### Task description:
Everything in the listing that follows should be reproduced exactly except the pictures.

### Given information:

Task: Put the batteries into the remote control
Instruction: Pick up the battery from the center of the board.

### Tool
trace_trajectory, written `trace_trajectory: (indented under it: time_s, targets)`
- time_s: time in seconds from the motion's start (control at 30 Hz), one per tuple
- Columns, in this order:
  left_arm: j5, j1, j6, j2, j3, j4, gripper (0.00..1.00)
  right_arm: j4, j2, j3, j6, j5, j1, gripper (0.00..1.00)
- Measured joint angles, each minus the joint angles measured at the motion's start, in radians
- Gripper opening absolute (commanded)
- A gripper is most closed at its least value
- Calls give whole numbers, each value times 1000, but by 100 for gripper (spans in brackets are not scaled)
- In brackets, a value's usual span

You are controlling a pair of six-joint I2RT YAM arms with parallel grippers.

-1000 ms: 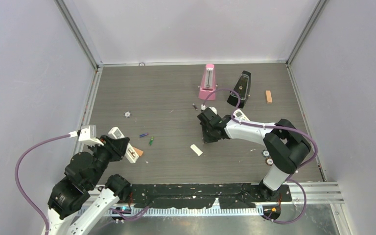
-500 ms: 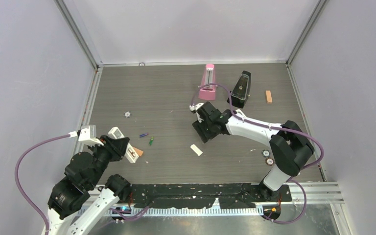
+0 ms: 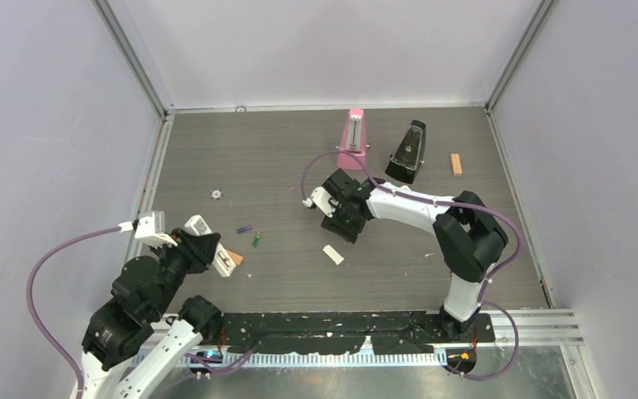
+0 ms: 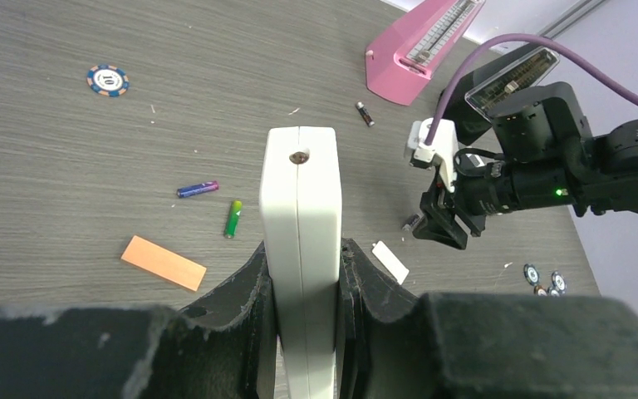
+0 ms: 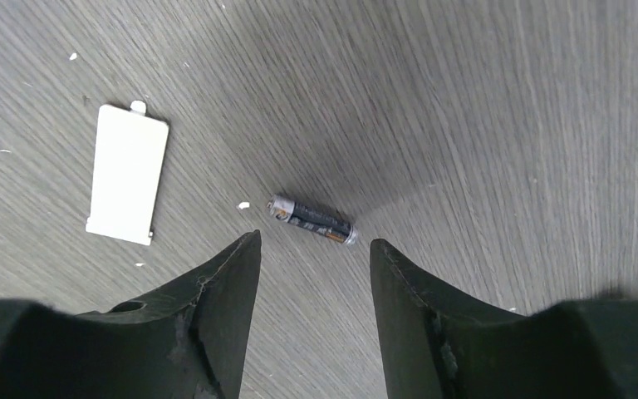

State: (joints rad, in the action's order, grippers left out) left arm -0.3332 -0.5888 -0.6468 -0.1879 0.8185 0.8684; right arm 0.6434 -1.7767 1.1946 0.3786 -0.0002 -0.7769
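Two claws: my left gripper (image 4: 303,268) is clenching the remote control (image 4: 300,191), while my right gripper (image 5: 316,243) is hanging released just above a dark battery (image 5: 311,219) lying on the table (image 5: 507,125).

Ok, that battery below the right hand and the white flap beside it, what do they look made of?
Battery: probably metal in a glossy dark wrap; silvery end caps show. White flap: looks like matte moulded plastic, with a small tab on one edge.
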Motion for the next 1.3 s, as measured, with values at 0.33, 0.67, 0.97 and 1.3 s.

### Exercise solution:
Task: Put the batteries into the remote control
Instruction: Pick up the battery from the center of the board.

### Tool
trace_trajectory, written `trace_trajectory: (indented under it: time_s, targets)`
- time_s: time in seconds from the motion's start (control at 30 Hz), one per tuple
- Columns, in this order:
  left_arm: j5, j1, j6, j2, j3, j4, gripper (0.00..1.00)
  right_arm: j4, j2, j3, j6, j5, j1, gripper (0.00..1.00)
- Measured joint angles, each minus the joint angles measured at the motion's start, in radians
- Gripper opening absolute (commanded)
- A gripper is most closed at its least value
- Calls give whole numbers, each value times 1000, but by 100 for gripper (spans in brackets are not scaled)
- In brackets, a value's usual span

You are controlling a pair of six-joint I2RT YAM arms with parallel grippers.

-1000 ms: 
-500 ms: 
+0 ms: 
+0 ms: 
+0 ms: 

State: (joints rad, in the action's order, grippers left out) left arm -0.3332 -0.5888 -0.6468 -0.1879 0.8185 0.8684; right arm 0.6434 -1.7767 1.1946 0.3786 -0.0002 -0.7769
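Two claws: my left gripper (image 4: 303,268) is clenching the remote control (image 4: 300,191), while my right gripper (image 5: 316,243) is hanging released just above a dark battery (image 5: 311,219) lying on the table (image 5: 507,125).

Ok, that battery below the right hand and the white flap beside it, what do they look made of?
Battery: probably metal in a glossy dark wrap; silvery end caps show. White flap: looks like matte moulded plastic, with a small tab on one edge.
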Motion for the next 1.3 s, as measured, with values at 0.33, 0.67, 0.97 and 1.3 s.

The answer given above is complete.